**TASK STATEMENT:**
Search the records below for the string "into" and copy each line where it turns up.

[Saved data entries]
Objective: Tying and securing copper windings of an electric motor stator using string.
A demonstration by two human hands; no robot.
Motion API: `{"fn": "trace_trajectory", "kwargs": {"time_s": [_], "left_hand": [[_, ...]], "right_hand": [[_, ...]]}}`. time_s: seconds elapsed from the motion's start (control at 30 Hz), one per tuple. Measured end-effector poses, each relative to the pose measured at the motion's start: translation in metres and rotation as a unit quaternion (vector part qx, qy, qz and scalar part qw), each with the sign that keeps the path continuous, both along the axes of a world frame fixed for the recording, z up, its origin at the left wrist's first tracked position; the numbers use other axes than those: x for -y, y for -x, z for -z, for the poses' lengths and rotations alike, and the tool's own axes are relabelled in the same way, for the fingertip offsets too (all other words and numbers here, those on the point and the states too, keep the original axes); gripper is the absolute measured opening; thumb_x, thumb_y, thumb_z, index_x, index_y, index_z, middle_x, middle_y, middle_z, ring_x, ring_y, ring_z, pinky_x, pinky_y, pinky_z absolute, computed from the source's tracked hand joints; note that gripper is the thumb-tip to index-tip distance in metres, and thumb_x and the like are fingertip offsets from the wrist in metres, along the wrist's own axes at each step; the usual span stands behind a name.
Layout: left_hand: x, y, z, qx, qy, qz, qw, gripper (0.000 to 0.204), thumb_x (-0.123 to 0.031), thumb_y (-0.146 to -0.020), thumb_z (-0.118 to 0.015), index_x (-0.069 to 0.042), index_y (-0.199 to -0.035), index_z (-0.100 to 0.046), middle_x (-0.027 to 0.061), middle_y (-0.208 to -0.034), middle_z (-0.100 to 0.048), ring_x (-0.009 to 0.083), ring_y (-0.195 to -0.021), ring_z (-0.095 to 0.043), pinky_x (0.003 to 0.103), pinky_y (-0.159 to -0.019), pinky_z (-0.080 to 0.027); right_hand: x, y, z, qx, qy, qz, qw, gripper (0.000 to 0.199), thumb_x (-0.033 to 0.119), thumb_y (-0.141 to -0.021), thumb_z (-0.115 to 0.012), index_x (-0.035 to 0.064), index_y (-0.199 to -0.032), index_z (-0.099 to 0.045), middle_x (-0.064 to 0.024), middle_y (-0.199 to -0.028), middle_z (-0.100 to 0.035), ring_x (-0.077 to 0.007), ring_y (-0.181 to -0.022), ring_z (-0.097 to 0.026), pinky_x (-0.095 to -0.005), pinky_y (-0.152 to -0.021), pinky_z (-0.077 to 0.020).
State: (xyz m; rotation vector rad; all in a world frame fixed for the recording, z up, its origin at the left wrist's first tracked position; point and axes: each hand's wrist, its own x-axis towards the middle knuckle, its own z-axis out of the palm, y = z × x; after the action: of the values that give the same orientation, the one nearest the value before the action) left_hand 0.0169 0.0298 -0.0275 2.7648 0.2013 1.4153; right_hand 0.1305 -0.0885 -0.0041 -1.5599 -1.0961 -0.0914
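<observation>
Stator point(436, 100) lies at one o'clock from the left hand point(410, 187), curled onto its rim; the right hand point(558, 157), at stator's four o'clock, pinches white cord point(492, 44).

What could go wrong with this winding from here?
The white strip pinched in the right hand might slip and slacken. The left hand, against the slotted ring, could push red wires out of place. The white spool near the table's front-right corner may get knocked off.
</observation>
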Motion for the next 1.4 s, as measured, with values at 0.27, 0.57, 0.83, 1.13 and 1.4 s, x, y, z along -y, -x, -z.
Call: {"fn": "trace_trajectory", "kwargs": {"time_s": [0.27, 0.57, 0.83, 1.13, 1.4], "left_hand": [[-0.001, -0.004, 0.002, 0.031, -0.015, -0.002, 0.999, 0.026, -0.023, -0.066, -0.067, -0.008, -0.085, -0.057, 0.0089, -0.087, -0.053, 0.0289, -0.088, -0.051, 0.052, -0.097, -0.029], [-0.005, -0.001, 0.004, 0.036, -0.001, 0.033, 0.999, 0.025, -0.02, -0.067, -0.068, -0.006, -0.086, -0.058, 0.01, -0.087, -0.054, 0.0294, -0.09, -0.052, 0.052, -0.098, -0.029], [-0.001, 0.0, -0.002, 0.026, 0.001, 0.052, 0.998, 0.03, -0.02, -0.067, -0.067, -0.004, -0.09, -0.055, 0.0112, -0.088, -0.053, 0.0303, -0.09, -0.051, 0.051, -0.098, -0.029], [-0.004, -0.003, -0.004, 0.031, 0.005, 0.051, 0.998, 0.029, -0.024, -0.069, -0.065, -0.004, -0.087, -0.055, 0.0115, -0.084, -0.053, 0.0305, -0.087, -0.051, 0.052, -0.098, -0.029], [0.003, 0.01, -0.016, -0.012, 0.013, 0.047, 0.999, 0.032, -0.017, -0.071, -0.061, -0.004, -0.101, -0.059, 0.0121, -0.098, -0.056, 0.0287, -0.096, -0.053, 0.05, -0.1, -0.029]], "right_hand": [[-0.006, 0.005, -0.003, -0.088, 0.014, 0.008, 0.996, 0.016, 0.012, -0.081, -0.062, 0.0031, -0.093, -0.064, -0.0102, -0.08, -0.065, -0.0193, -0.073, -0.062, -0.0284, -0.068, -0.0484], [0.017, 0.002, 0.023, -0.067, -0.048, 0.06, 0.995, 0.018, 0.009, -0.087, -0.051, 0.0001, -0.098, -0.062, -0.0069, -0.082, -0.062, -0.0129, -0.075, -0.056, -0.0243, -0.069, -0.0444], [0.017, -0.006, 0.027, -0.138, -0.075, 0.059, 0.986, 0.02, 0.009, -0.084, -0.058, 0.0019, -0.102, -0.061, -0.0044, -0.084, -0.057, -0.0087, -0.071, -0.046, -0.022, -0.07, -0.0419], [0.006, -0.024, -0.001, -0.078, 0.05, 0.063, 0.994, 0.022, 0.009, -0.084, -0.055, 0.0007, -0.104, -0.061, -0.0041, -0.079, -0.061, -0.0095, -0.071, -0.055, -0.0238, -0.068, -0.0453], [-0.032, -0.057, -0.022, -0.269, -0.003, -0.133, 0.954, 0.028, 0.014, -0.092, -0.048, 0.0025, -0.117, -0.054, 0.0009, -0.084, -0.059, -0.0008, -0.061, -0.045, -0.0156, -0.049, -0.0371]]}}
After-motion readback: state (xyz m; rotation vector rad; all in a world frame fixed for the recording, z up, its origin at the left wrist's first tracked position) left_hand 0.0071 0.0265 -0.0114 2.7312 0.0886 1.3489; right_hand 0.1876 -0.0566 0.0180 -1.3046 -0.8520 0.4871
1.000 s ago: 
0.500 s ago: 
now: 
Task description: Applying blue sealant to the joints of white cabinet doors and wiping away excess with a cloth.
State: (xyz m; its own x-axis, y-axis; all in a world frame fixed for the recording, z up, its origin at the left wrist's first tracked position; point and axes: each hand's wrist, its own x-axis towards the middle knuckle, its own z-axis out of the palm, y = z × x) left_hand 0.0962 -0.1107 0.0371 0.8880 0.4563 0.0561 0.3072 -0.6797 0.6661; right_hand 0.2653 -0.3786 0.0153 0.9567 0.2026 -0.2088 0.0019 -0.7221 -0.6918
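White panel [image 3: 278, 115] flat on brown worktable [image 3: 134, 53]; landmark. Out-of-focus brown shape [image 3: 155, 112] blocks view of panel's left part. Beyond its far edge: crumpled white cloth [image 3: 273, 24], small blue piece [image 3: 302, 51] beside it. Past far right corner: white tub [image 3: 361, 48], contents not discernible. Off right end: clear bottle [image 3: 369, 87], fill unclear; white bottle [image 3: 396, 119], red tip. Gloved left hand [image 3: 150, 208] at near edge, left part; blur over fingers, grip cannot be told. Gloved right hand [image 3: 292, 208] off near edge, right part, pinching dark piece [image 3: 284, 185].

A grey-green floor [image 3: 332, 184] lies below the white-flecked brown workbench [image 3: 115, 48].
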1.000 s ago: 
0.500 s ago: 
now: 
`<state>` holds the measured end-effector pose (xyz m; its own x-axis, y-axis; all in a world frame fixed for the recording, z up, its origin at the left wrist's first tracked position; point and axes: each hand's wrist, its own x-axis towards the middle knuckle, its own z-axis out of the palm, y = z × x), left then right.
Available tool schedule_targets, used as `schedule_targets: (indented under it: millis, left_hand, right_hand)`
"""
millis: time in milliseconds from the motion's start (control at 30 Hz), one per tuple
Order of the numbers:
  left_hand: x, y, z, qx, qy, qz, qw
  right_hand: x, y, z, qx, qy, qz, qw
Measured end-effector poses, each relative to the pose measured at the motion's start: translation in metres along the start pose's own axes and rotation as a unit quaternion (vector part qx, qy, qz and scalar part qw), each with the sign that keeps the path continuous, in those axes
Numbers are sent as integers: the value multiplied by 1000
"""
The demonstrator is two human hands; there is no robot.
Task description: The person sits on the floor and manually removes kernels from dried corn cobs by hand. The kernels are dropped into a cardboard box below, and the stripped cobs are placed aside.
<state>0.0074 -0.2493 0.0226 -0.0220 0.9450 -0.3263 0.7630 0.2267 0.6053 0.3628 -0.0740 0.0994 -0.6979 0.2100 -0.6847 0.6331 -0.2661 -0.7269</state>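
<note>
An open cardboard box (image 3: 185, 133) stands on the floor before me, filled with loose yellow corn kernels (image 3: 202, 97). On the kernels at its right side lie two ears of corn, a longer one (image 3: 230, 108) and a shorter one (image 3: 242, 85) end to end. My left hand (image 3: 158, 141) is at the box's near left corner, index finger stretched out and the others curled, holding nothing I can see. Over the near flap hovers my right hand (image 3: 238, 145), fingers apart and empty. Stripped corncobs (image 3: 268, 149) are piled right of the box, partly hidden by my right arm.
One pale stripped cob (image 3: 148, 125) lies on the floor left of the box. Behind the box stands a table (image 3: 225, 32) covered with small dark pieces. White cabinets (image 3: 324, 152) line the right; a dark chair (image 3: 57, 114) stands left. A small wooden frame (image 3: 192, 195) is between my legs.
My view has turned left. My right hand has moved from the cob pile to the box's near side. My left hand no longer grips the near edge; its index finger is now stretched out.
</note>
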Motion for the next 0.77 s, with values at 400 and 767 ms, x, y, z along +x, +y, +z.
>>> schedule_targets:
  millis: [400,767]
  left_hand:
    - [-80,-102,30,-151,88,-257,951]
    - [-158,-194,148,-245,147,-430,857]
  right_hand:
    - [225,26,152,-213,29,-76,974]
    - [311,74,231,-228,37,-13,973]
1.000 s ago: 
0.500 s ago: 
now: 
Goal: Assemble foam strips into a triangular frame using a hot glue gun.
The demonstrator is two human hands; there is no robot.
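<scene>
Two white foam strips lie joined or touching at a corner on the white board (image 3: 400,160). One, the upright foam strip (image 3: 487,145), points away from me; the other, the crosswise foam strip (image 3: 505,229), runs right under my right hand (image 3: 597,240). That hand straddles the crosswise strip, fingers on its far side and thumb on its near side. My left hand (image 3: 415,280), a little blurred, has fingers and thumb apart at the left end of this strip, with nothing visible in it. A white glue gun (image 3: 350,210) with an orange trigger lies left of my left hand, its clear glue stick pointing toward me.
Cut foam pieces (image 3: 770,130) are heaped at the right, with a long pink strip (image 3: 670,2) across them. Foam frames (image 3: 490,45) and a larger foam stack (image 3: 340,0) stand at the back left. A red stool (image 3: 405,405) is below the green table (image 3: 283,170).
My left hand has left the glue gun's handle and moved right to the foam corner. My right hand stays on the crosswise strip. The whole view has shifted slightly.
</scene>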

**ANSWER FOR THE TASK:**
Task description: The person sits on the floor and manually removes kernels from dried corn cobs by hand. The kernels are dropped into a cardboard box below, and the stripped cobs are placed aside.
Goal: Assemble foam strips into a triangular frame using a hot glue gun.

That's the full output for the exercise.